O facto de as aulas terem de ser em inglês foi o argumento usado durante algum tempo. Como os doentes são portugueses, tinha de se falar português. Mas há dois motivos para que este não seja um argumento sólido: um deles é que esta proibição não atinge as novas Faculdades de Medicina privadas, às quais é permitido terem alunos internacionais. E os alunos destas faculdades também vão ter aulas nos hospitais públicos. Portanto, já não pode existir esse motivo. Além de que poderíamos fazer o que se faz na Europa do Norte ou no Leste. Os alunos que frequentam um Curso de Medicina podem ter os dois primeiros anos em inglês, mas depois têm de aprender a língua.

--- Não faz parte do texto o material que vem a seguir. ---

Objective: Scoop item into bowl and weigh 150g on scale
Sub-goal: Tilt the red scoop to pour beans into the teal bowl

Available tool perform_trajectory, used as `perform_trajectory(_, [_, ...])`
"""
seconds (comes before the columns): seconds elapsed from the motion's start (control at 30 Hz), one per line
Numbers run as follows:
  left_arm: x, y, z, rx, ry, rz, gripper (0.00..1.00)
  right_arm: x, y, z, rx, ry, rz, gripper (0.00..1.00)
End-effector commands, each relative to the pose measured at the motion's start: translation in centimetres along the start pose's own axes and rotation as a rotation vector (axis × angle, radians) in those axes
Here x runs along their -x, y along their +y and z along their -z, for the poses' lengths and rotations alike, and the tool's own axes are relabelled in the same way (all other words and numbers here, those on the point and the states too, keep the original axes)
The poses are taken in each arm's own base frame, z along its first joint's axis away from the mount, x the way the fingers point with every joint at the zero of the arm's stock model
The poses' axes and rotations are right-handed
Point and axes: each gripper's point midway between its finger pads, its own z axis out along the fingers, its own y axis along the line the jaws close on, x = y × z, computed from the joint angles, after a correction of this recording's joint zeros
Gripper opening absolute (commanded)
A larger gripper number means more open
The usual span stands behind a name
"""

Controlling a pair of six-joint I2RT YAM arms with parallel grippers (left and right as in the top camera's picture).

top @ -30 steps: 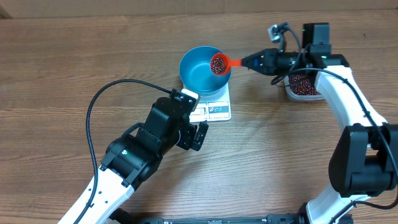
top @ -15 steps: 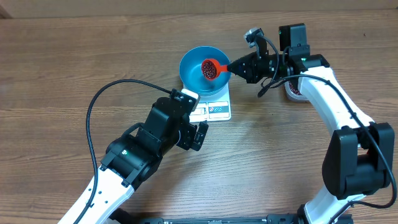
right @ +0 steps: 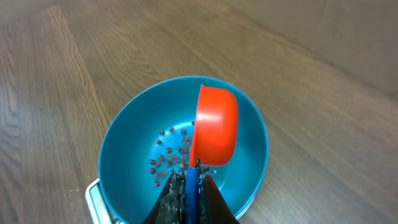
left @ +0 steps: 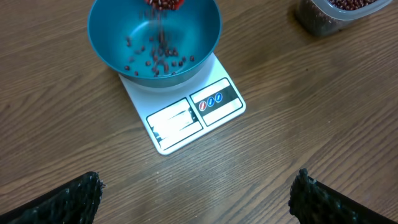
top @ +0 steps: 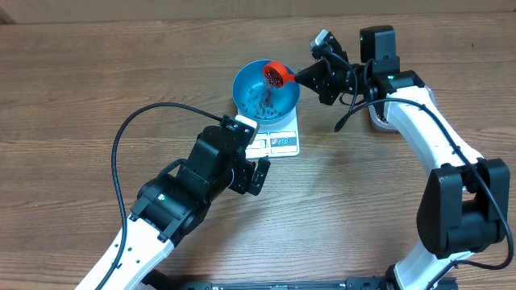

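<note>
- Beans (left: pixel 158 56): small, dark red-brown. A thin scatter lies on the floor of the bowl, and a blurred stream drops from the scoop above. The load is judged well short of the target weight.
- Bowl (left: pixel 205 31): deep blue, round, upright. It sits on the far part of the scale, so whatever lands in it is weighed at once.
- Scale (left: pixel 186 118): flat, white, rectangular. The display and buttons run along the near edge, clear of the bowl and facing the left wrist camera. The reading is too small to tell.
- Scoop (right: pixel 214 127): orange cup on a blue handle, tipped on its side over the bowl's middle. This tilt lets the contents pour inside the rim rather than onto the desk.
- Right tool (right: pixel 186 186): clamped tight on the scoop's handle, reaching in from the bowl's right side.
- Left tool (left: pixel 196 202): fingers spread wide, gripping nothing. It hovers near the scale's front, apart from it. Judged parked there to watch the display.
- Tub (left: pixel 317 18): clear plastic, holding the bean supply. It stands to the right of the scale, within the right arm's reach.
- Cable (top: pixel 121 145): black, looping over the desk beside the left arm.
- Desk (top: pixel 81 80): brown wood grain, matte, level. No spilled beans are visible. Nothing of the room beyond it shows.
</note>
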Motion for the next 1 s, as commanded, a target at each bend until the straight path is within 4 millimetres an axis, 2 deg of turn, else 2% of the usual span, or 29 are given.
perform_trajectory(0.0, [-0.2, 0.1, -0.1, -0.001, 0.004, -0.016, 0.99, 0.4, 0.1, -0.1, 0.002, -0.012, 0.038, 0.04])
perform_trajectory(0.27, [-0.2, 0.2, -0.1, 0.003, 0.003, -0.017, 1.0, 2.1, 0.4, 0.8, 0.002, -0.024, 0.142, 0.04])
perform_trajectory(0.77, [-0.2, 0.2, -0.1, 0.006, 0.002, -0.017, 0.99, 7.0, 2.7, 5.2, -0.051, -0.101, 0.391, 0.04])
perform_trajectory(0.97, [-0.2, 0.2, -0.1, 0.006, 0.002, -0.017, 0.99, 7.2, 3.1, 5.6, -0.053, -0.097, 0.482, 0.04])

"Não compreendemos que possa haver Faculdades de Medicina que, por serem privadas, podem ter alunos internacionais e as públicas não."

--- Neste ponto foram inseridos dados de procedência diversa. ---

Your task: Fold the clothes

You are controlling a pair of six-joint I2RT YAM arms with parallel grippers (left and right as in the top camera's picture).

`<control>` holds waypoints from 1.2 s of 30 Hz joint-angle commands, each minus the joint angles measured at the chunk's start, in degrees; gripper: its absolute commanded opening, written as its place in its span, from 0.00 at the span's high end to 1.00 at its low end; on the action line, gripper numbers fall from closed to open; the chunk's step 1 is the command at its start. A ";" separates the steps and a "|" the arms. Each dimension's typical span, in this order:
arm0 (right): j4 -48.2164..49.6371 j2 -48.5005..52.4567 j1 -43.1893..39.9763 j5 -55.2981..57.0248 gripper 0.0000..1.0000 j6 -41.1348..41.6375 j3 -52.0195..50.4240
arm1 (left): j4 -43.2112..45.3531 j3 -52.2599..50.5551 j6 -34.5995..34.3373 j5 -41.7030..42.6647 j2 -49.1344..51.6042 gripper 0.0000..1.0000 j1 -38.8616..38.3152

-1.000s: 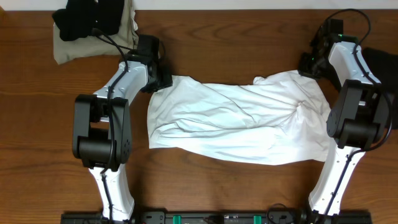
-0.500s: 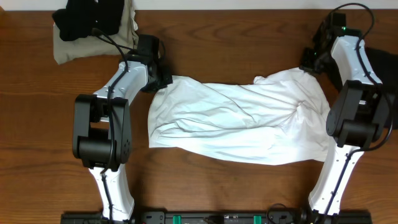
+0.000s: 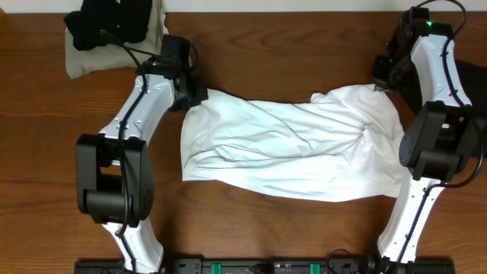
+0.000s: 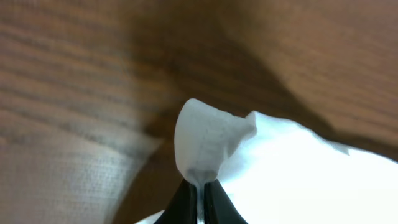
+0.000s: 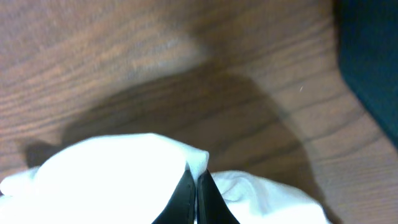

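White shirt (image 3: 293, 148) lies on the counter (image 3: 251, 228), long axis running arm to arm. Left end effector (image 4: 198, 185) and right end effector (image 5: 196, 179) each pinch a far corner, so the rest of the cloth lies toward the arm bases.

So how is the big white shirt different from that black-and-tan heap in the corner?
The white shirt lies spread in the middle; the heap is bunched at the far left corner. The shirt is all white; the heap is a black garment on a khaki one. The left gripper and right gripper each pinch the shirt's far edge; neither touches the heap. Both are wrinkled cloth on the table.
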 commanded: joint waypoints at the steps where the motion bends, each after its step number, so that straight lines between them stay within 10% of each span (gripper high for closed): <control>1: -1.11 -1.68 0.81 -1.29 0.99 1.18 1.16 | -1.90 0.59 -0.04 -0.26 -0.42 0.94 0.26; 36: -26.10 -8.52 0.74 4.15 0.99 1.88 0.61 | -26.03 0.50 0.33 -5.73 -7.37 0.94 1.42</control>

Neste momento, Portugal tem já um Curso de Medicina privado, o da Universidade Católica de Lisboa, e outro vai começar na Universidade Fernando Pessoa, no Porto. O CEMP foi ouvido nestas situações?

Até agora não fomos ouvidos, mas a Agência de Acreditação para Cursos no Ensino Superior já nos disse que representantes do CEMP estarão presentes, no futuro, nas comissões de avaliação para outras situações. A nossa posição em relação a qualquer curso é a de que tem de ter qualidade e tem de ser avaliado, porque o que queremos é que os médicos sejam formados com qualidade. Por exemplo, os Cursos de Medicina das escolas públicas vão todos ser avaliados este ano por comissões independentes. Depois, defendemos que sejam dadas a todas as instituições as mesmas ferramentas. Não compreendemos que possa haver Faculdades de Medicina que, por serem privadas, podem ter alunos internacionais e as públicas não. Obviamente que as propinas de uma faculdade privada são mais altas, e a propina de uma pública tem de ser baixa, estamos a fazer um serviço que é social e de proteção à população, essa é a missão de uma escola pública, mas não podemos deixar que o subfinanciamento torne o nosso ensino de pior qualidade.

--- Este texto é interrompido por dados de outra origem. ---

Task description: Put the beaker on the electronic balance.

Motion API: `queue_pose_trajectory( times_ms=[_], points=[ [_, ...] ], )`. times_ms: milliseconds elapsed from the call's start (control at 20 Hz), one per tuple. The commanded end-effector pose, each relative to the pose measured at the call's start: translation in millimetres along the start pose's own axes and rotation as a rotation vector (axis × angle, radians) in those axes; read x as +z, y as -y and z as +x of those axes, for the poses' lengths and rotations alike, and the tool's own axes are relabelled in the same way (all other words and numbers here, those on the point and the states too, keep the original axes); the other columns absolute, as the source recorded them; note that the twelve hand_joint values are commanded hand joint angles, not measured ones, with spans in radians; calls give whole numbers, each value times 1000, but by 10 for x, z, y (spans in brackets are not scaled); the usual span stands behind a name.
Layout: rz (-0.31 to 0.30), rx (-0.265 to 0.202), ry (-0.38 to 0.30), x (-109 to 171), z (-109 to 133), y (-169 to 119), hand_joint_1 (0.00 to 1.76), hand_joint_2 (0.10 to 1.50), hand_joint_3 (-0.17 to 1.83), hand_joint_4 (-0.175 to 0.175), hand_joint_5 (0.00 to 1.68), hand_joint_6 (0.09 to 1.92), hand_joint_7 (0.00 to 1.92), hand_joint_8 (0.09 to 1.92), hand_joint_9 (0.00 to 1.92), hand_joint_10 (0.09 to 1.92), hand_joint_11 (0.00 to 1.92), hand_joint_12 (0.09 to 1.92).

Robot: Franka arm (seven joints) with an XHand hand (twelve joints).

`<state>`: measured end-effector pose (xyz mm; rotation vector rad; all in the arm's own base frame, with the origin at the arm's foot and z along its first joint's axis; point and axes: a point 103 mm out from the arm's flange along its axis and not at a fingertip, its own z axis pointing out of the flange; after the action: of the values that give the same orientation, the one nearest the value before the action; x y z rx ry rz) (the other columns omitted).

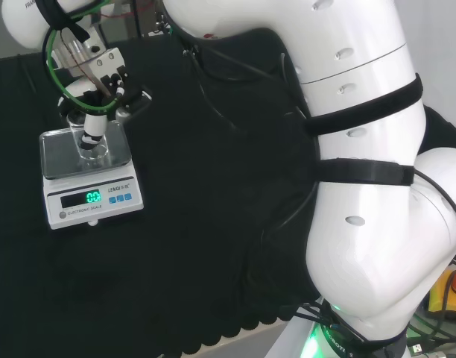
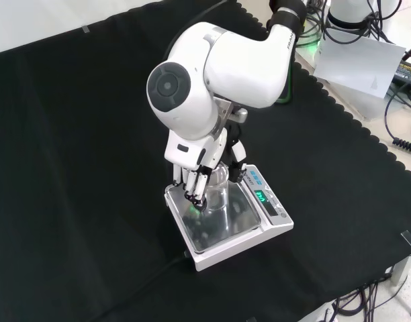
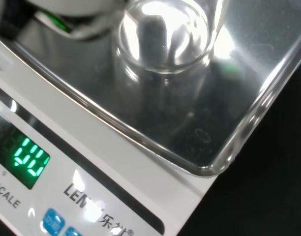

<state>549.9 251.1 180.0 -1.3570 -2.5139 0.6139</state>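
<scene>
A small clear glass beaker [image 1: 91, 146] stands upright over the steel pan [image 1: 60, 156] of the white electronic balance [image 1: 94, 203]. The black and white hand [image 1: 96, 88] reaches down from above, with its fingers curled round the beaker's upper part. In the front view the fingers [image 2: 194, 193] and thumb flank the beaker [image 2: 217, 196] above the pan [image 2: 219, 231]. The wrist view has the beaker [image 3: 165, 46] close over the pan [image 3: 199, 128]; I cannot tell whether its base touches. The balance's display [image 3: 30, 158] glows green.
The balance sits on black cloth [image 2: 78, 168], with its cable trailing off toward the front view's lower left. The arm's big white links [image 1: 347, 149] stand at the head view's right. A grey-capped link [image 2: 185, 87] hangs over the hand in the front view.
</scene>
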Motion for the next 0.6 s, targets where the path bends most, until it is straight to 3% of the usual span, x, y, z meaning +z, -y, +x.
queue_pose_trajectory(
  times_ms=[50, 200, 600],
  points=[
    [-22, -2, -17, -52, -21, 55, 688, 585, 511, 27, 166, 253, 207, 797, 652, 672, 513, 1323],
    [-39, 3, -27, -123, -54, 111, 635, 601, 421, 34, 111, 87, 80, 734, 522, 696, 403, 1371],
    [-100, 36, -27, -446, -188, 360, 570, 622, 319, 46, 23, 87, 0, 624, 390, 735, 291, 1432]
  ],
)
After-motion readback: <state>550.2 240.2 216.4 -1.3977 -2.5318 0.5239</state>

Por fim, o que diria a um estudante de Medicina ou a um que pretenda ingressar no curso?

Que a Medicina é uma profissão de responsabilidade, de trabalho em equipa e de grande humildade. Precisamos todos uns dos outros. Não sabemos tudo, estamos sempre a aprender e que é preciso termos capacidade para ouvir o outro. Por isso, digo, se não conseguirmos ter um rácio entre professores com disponibilidade e alunos, que permita ensinar, que o ouvir os outros e o comunicar são das grandes mais-valias para uma boa formação médica, estamos a falhar. Digo muitas vezes que o melhor aluno de Medicina não é necessariamente o melhor médico, porque para se ser médico é preciso também ter empatia e capacidade de trabalho em equipa, de ouvir os outros e o doente. Se não tivermos bons professores isso é algo que vai marcar as gerações seguintes.